**Your objective**
Lines from the listing that hold the string "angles" are what you should return.

**Data provided**
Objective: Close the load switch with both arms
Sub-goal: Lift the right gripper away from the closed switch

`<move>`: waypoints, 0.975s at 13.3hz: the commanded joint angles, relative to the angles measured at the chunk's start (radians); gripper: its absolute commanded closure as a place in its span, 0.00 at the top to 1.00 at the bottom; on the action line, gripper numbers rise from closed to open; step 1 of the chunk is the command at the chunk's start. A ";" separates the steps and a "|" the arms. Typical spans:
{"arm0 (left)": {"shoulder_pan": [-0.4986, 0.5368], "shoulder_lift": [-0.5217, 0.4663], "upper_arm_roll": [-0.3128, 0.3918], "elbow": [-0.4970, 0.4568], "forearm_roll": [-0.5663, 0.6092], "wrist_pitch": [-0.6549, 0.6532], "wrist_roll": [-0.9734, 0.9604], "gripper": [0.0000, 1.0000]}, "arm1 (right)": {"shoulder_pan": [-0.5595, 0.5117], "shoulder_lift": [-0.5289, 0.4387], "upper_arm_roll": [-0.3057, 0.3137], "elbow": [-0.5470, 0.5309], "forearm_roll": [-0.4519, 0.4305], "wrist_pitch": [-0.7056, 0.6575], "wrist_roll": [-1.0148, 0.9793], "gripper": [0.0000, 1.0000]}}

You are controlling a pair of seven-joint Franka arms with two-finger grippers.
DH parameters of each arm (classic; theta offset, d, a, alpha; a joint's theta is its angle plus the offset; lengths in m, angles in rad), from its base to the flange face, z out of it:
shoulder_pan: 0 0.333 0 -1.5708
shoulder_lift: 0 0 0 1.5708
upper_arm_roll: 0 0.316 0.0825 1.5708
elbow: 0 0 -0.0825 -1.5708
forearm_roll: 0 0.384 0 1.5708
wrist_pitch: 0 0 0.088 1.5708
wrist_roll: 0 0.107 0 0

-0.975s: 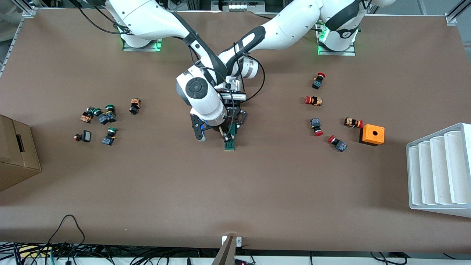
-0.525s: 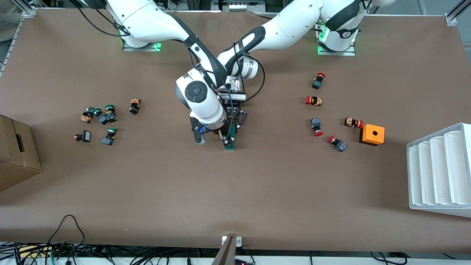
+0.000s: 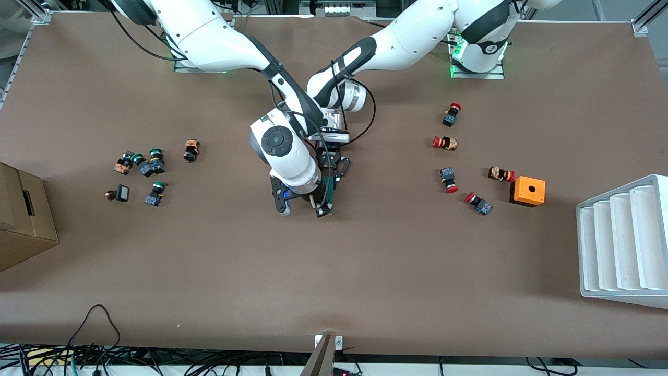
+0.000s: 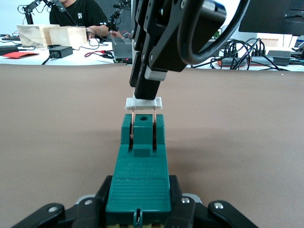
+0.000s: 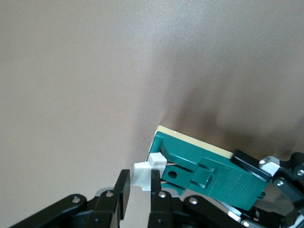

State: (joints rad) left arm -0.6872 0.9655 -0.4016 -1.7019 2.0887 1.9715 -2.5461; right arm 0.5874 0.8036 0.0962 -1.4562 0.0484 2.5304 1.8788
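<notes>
The dark-green load switch (image 3: 329, 192) lies on the brown table at mid-table. My left gripper (image 3: 331, 175) is shut on the end of its body (image 4: 141, 161) farther from the front camera; the jaws press both sides of that end. The white tab (image 4: 143, 103) stands at the end nearer the front camera, on two copper prongs. My right gripper (image 3: 320, 209) comes down over that end. In the right wrist view the tab (image 5: 145, 172) sits between the right gripper (image 5: 139, 178) fingers, one finger touching it and the other a small gap away.
Several red-capped buttons (image 3: 445, 142) and an orange box (image 3: 527, 191) lie toward the left arm's end, with a white ribbed rack (image 3: 623, 240) at that table edge. Green-capped buttons (image 3: 151, 167) and a cardboard box (image 3: 21, 219) are toward the right arm's end.
The right gripper's fingers have eased apart slightly around the white tab, and its hand has shifted a little. The left gripper and the switch body have stayed put.
</notes>
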 commanded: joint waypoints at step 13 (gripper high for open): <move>-0.002 0.028 0.020 0.048 0.022 0.024 -0.008 0.41 | -0.004 0.065 0.003 0.031 -0.022 0.014 -0.007 0.25</move>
State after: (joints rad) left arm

**The answer**
`<move>`: waypoints, 0.975s at 13.3hz: the commanded joint angles, relative to the angles measured at the chunk's start (radians); gripper: its absolute commanded closure as a place in its span, 0.00 at the top to 1.00 at the bottom; on the action line, gripper numbers rise from closed to open; step 1 of the chunk is the command at the chunk's start. A ";" separates the steps and a "|" the arms. Typical spans:
DH parameters of each arm (classic; theta offset, d, a, alpha; a joint's theta is its angle plus the offset; lengths in m, angles in rad), from its base to the flange face, z out of it:

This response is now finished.